Writing is a relatively new passion of mine – only about a year old – so it was difficult for me to relate to Orwell’s progression as writer. Where Orwell knew from the age of five or six that he was destined to become a writer, I was determined from a similar age to make sure that my destiny was anything other than a writer. I always saw the discipline as fuzzy and insubstantial, and didn’t understand the beauty that can come from putting words on a page.

Once I started to gain an affinity for writing, my mindset was similar to Didion’s, although I had no idea who she was at the time. My primary interest in writing has been somewhat vain in the fact that I love to write about myself, but it is about more than self-promotion. Similar to how Didion says she “writes entirely to find out what I’m thinking”, I often write for the purpose of self-understanding and clarity. Taking things one step further, I find it very cathartic to synthesize mistakes that I may have made in the past.
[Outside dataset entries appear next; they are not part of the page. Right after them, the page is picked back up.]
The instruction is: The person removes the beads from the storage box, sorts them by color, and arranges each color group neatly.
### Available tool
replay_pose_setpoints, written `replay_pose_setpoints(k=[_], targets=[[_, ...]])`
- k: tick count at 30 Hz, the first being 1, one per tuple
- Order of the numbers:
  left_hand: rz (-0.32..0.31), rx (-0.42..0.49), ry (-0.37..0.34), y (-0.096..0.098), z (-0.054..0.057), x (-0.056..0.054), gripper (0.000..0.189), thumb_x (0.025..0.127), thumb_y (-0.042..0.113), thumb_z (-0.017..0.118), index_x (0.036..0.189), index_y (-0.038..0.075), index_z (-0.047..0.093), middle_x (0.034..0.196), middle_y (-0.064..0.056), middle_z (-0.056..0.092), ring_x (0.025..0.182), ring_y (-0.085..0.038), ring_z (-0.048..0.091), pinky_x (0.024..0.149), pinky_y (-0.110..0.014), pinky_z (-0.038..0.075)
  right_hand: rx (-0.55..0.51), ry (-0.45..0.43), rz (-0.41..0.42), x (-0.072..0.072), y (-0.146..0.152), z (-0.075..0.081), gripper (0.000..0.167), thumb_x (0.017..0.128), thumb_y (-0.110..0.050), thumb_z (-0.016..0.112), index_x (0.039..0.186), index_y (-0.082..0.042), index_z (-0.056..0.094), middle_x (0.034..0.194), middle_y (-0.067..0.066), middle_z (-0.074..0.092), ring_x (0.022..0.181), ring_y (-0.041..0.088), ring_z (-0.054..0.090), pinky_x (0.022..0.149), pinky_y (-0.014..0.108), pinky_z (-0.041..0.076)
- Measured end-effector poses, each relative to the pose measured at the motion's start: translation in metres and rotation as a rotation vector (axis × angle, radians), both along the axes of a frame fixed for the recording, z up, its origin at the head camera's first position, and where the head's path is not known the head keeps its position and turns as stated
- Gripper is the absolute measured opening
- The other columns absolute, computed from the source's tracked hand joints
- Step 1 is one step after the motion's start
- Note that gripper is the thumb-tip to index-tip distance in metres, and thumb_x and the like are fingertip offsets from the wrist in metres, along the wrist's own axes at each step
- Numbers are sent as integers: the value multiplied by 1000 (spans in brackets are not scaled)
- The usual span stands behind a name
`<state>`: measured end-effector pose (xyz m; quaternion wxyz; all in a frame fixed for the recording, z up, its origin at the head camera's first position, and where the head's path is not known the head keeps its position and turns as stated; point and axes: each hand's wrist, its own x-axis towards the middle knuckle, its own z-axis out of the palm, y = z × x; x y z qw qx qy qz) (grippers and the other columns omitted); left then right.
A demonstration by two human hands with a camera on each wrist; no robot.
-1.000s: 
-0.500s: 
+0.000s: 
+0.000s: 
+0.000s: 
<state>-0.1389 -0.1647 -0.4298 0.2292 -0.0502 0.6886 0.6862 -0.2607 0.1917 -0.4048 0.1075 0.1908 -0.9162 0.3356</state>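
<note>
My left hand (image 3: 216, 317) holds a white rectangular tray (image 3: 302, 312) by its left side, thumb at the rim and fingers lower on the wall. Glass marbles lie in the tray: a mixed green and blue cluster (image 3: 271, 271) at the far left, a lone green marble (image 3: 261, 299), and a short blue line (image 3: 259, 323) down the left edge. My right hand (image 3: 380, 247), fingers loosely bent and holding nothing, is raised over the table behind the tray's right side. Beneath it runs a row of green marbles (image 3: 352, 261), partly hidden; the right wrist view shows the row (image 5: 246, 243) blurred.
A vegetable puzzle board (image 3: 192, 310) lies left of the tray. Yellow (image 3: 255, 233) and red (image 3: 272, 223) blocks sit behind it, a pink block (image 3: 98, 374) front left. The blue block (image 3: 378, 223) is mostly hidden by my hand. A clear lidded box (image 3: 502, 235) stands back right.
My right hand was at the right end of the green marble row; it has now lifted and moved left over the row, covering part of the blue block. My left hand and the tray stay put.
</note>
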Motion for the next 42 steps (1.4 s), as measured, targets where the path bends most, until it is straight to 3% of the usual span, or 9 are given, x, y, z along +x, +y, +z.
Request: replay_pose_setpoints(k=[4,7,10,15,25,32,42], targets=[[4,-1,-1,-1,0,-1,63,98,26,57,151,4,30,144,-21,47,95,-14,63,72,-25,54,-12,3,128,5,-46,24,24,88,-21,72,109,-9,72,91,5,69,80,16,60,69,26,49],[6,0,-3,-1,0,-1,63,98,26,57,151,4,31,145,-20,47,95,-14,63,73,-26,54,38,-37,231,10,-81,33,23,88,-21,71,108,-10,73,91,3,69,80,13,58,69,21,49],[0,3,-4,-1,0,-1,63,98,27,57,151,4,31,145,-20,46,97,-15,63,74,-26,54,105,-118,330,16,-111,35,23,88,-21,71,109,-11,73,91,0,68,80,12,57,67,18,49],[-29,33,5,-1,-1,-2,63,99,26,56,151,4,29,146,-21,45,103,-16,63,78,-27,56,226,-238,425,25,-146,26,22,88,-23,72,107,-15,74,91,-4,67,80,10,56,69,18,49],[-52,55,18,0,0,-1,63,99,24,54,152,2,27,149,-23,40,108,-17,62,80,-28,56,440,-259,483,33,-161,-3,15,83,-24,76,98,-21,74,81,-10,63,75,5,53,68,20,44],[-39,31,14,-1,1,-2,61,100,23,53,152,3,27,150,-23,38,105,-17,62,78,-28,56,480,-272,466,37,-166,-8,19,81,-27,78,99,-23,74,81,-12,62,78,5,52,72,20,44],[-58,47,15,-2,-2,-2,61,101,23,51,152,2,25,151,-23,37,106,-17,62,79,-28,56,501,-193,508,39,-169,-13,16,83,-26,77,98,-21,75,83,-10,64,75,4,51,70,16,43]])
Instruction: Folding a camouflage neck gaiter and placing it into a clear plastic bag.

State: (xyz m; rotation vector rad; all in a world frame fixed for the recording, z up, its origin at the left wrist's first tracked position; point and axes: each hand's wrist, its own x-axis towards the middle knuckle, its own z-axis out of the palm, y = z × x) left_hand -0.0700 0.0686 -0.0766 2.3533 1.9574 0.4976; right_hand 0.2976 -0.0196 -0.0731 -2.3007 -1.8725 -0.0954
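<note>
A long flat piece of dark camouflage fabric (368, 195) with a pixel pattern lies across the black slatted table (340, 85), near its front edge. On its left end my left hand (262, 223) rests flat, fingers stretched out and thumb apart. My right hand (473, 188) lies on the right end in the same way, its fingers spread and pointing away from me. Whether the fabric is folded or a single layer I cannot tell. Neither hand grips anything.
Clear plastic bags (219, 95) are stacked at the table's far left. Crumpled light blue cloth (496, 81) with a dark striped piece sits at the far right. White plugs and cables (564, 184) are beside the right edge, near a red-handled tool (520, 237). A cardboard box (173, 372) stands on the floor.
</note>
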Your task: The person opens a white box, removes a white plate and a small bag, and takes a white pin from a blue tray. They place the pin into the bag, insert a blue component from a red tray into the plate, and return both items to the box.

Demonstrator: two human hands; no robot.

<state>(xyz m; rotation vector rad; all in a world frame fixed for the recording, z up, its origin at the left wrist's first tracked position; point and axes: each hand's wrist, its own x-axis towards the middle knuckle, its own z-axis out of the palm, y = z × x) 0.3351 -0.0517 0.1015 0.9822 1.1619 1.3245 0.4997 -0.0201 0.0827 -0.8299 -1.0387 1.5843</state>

Orwell stated that good writing should have political purpose, and for the most part, I agree with his statement. For that reason, blogging is something that I don’t feel 100% comfortable doing. My political ideals are constantly evolving and developing, and it is scary to think that after clicking “Publish”, a specific thought of mine is frozen in time for anyone with internet access to see. For instance, Sullivan talks about how he was blogging about 9/11 in real time, an activity that if I was intellectually mature enough at the time, I would have never done. My thoughts in one specific moment can radically change a few days later, and I would never want to put close-minded or potentially erroneous opinions out on the Internet for the world to see. Sullivan describes this feeling as if it’s a good thing, but I find it to be the polar opposite. All that being said, I kept a travel blog a few summers ago and enjoyed it tremendously, but to combine the freewheeling nature of blogging and Orwell’s ideology of writing for political purpose is a daunting premise.

When submitting written pieces in class for example, I am generally very confident in my work. I have strived to create a valuable product and I know exactly who is going to read it. That feeling provides me with comfort. Creating a blog though is tremendously different. Even with a seemingly docile entry like this one, I am very hesitant when clicking the “Publish” button.

 

2 thoughts to “Response to “Why I…” Pieces”

  1. Max,

    As of late, I’ve started to relate more and more to your thoughts on blogging. (Specifically, this sentence: “My thoughts in one specific moment can radically change a few days later, and I would never want to put close-minded or potentially erroneous opinions out on the Internet for the world to see.”) Similarly to you, I enjoy the experience of blogging, especially about personal experiences (such as your travel blog), but I am usually not wise enough to hesitate when posting my thoughts online. I appreciate your thoughtfulness in this and the clear phrasing in the way you write!

  2. Max,

    I think that you may have more in common with Orwell than you realize. Although Orwell knew at such a young age that he should be a writer, he tried to avoid the idea of becoming a writer in his teenage to early adult years. Similarly, you too tried to abandon writing; but, like Orwell, it caught up to you and allured you with its enticing beauty. I am curious to know at what exact moment did you give in? Was it from you reading another writer’s work? Were you writing an essay for a class and finally realized that passion lived in the words that relocated to your paper? Or did it just.. happen? Like, fate?